Depending on what you put in your “partition by” statement, you can decide what to delete. If you want to keep one of each set, use the same query as above and you’ll get

R FName LName JobTitle Age
1 Mike Klarm Manager 37
2 Mike Klarm Manager 37
3 Mike Klarm Manager 37
1 Mike Klarm Operator 32
2 Mike Klarm Operator 32
1 Mike Klarm Intern 22

It will number each row, starting at one for each unique combination of data listed in the “partition by” statement. If you then run the above DELETE statement, you’ll be left with

FName LName JobTitle Age
Mike Klarm Manager 37
Mike Klarm Operator 32
Mike Klarm Intern 22

But let’s say you only want to keep the most recent record. You could run the above query and also delete any record where the Age <> 37, but that doesn’t work as well if you have a lot of data in the table, you’d have to specify just Mike Klarm to keep from deleting anyone who isn’t 37.

An easier way is to modify your “partition by” clause.

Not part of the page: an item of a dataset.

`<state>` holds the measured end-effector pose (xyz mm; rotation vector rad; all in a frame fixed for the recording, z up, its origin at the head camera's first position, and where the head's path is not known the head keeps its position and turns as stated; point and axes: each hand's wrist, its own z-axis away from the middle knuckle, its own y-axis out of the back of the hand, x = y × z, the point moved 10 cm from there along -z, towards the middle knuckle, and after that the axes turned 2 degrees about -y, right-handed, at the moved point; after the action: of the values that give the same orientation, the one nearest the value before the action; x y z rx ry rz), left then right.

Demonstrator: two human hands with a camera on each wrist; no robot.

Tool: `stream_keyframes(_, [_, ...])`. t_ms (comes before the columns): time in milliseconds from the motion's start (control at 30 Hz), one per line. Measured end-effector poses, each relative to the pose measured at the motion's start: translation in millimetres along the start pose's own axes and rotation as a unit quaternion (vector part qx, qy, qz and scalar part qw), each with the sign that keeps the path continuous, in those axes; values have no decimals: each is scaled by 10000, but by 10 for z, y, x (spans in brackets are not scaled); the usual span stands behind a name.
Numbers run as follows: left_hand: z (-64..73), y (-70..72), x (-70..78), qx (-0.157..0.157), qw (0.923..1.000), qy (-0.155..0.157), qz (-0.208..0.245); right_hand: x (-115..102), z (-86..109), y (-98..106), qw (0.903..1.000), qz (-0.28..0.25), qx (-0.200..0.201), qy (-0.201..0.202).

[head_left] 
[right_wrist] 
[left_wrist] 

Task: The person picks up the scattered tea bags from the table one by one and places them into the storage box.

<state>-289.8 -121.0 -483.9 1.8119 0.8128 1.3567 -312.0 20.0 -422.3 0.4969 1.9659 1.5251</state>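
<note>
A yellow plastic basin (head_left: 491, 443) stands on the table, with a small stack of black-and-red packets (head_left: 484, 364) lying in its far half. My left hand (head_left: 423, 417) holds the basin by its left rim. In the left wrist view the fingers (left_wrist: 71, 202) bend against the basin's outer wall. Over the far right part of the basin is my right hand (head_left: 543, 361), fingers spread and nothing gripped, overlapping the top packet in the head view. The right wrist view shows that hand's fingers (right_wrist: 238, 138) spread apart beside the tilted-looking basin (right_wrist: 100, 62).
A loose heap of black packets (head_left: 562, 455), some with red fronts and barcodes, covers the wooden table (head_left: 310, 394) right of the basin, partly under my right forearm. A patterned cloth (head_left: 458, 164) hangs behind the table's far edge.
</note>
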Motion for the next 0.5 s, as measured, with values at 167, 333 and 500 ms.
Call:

SELECT ROW_NUMBER() OVER ( PARTITION BY FName, LName ORDER BY Age DESC ) R
      , FName
      , LName
      , JobTitle
      , Age
    FROM DuplicateRow

You’ll end up with

R FName LName JobTitle Age
1 Mike Klarm Manager 37
2 Mike Klarm Manager 37
3 Mike Klarm Manager 37
4 Mike Klarm Operator 32
5 Mike Klarm Operator 32
6 Mike Klarm Intern 22

And when you delete where R > 1 you’ll be left with the most recent record. You can use the “partition by” clause to get many different sortings on data that’s only partially duplicated.